- **What to do**
Retype the material below, keeping each line identical.

- **Data provided**
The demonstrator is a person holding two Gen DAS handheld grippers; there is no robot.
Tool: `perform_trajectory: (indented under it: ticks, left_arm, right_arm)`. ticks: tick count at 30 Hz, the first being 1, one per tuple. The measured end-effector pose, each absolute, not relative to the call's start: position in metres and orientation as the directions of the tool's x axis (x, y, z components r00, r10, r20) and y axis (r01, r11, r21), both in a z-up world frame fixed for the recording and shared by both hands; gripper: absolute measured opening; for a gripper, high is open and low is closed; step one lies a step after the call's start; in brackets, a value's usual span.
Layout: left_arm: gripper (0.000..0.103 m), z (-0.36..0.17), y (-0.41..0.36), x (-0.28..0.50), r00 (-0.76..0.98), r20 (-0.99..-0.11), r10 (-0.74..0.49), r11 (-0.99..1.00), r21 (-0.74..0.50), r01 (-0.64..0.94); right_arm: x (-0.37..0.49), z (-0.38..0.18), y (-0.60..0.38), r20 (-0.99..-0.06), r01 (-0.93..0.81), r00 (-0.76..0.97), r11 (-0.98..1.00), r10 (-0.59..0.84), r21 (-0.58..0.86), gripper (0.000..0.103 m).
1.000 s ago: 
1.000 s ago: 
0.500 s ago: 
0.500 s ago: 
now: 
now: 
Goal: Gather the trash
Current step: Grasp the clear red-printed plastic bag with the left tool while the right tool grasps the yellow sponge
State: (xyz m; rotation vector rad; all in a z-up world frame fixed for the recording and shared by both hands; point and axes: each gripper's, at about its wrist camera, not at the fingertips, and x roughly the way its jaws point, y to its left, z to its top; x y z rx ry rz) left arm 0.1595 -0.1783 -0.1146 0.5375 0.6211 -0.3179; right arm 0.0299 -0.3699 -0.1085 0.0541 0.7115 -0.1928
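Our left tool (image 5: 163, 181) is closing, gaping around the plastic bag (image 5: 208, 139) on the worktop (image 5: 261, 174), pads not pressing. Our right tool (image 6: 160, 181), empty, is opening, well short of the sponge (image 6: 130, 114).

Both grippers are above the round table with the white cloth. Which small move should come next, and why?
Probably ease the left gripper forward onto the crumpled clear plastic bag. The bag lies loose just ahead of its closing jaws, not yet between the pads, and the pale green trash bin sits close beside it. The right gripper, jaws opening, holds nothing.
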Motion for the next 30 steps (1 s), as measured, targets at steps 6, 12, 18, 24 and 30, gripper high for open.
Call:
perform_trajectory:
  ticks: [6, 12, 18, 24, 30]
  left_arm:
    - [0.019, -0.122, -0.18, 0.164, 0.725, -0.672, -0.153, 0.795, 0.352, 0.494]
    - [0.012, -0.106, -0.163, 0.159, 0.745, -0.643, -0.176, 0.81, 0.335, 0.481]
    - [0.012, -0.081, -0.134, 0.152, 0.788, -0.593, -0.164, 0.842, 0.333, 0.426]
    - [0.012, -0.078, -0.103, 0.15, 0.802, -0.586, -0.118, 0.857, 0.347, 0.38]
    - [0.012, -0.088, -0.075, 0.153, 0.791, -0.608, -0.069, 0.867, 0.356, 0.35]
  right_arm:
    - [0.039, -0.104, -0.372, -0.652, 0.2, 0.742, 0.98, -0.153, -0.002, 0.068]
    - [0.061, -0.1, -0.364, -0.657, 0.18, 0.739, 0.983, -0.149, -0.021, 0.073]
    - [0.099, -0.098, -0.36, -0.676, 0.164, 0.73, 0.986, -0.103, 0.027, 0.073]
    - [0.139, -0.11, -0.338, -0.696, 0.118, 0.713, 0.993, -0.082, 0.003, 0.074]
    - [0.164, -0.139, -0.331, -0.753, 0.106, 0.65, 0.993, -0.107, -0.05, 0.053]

- **Exercise output**
The demonstrator is a person holding two Gen DAS handheld grippers; there is no robot.
Tool: `perform_trajectory: (indented under it: ticks, left_arm, right_arm)`. ticks: tick count at 30 Hz, the first being 1, one per tuple. The measured end-effector pose, each absolute, not relative to the call's start: position in metres and orientation as the directions of the tool's x axis (x, y, z components r00, r10, r20) and y axis (r01, r11, r21), both in a z-up world frame fixed for the recording and shared by both hands; gripper: absolute measured opening; for a gripper, high is open and low is closed; step one lies a step after the call's start; in brackets, a value's usual span.
Layout: left_arm: gripper (0.000..0.103 m), z (-0.36..0.17), y (-0.41..0.36), x (-0.28..0.50), r00 (-0.76..0.98), r20 (-0.99..-0.11), r10 (-0.74..0.49), r11 (-0.99..1.00), r21 (-0.74..0.50), r01 (-0.64..0.94); right_arm: x (-0.37..0.49), z (-0.38..0.18), y (-0.60..0.38), r20 (-0.99..-0.06), r01 (-0.93..0.81), r00 (-0.76..0.97), r11 (-0.98..1.00), r10 (-0.59..0.84), r21 (-0.58..0.86), gripper (0.000..0.103 m).
1.000 s ago: 
1.000 s ago: 
0.500 s ago: 
0.500 s ago: 
now: 
now: 
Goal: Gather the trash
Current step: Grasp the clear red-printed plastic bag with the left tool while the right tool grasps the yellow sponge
State: (xyz m; rotation vector rad; all in a z-up world frame fixed for the recording and shared by both hands; point and axes: each gripper's, at about its wrist camera, not at the fingertips, and x roughly the way its jaws point, y to its left, z to its top; x y z rx ry rz) left arm 0.1595 -0.1783 -0.1146 0.5375 0.6211 -0.3179; right arm 0.0299 -0.3699 -0.1085 0.0541 0.7115 -0.1928
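Our left tool (image 5: 163, 181) is closing, gaping around the plastic bag (image 5: 208, 139) on the worktop (image 5: 261, 174), pads not pressing. Our right tool (image 6: 160, 181), empty, is opening, well short of the sponge (image 6: 130, 114).

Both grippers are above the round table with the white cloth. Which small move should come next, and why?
Probably ease the left gripper forward onto the crumpled clear plastic bag. The bag lies loose just ahead of its closing jaws, not yet between the pads, and the pale green trash bin sits close beside it. The right gripper, jaws opening, holds nothing.
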Motion for the next 30 steps (1 s), as measured, targets at steps 6, 12, 18, 24 and 30, gripper high for open.
Call:
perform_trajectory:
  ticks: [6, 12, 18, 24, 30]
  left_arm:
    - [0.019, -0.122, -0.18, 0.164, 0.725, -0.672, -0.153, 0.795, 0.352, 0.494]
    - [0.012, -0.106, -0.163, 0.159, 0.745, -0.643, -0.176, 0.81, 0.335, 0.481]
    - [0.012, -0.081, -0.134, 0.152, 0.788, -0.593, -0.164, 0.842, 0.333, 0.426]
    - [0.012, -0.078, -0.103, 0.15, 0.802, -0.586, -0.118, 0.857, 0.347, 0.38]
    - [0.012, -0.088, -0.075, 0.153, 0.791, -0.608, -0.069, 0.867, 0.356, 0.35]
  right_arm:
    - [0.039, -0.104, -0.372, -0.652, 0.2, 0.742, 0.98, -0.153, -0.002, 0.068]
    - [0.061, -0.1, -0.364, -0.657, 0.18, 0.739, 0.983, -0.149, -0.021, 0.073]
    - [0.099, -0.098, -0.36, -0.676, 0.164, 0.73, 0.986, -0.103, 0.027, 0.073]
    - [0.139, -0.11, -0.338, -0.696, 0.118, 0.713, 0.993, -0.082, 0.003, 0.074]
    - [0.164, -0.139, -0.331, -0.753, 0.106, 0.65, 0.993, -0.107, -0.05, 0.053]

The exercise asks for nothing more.